## Activity
Pull every line containing the word "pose" out of the material below.

____________________

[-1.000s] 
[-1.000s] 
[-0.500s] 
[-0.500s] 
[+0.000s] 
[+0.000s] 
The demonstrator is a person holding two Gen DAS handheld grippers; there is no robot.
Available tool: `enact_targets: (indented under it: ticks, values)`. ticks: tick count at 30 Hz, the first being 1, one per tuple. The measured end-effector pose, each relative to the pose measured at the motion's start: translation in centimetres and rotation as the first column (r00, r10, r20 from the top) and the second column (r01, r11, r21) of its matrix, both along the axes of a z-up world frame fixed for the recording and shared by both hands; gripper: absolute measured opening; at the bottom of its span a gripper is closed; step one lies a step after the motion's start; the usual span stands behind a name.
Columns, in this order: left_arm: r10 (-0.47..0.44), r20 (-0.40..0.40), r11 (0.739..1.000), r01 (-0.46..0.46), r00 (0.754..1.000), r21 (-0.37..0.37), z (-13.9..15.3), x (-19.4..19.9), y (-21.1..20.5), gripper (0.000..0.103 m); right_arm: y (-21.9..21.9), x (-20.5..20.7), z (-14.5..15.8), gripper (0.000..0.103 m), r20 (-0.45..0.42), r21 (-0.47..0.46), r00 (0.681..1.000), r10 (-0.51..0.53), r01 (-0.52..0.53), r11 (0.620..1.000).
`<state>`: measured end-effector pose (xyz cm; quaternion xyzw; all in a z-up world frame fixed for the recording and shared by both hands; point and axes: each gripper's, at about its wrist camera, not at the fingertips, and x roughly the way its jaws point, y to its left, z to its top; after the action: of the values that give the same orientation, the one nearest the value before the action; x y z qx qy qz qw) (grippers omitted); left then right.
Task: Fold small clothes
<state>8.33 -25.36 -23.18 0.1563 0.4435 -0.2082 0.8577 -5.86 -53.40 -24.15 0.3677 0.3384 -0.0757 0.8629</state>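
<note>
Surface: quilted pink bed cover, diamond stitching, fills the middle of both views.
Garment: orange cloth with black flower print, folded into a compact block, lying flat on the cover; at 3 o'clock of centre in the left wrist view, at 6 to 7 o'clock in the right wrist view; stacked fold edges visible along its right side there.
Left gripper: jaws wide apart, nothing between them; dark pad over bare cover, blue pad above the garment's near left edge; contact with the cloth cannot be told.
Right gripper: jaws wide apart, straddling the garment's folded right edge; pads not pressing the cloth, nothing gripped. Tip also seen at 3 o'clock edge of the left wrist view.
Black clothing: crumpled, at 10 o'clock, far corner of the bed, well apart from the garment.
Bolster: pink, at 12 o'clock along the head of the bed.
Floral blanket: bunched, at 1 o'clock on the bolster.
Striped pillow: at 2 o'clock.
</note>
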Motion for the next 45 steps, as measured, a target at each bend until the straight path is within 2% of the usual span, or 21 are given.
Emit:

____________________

## Result below
Available tool: `enact_targets: (indented under it: ticks, values)`. ticks: tick count at 30 Hz, the first being 1, one per tuple. The measured end-effector pose, each relative to the pose measured at the motion's start: translation in centimetres and rotation as the first column (r00, r10, r20 from the top) and the second column (r01, r11, r21) of its matrix, both along the axes of a z-up world frame fixed for the recording and shared by both hands; gripper: absolute measured opening; at the bottom of its span a gripper is closed; step one lies a step after the motion's start; the usual span stands behind a name.
`<state>`: measured end-effector pose (xyz cm; quaternion xyzw; all in a z-up world frame fixed for the recording and shared by both hands; point and axes: each gripper's, at about its wrist camera, not at the fingertips, and x roughly the way its jaws point, y to its left, z to its top; after the action: of the values that give the same orientation, the one nearest the value before the action; x y z qx qy qz qw) (grippers omitted); left then right.

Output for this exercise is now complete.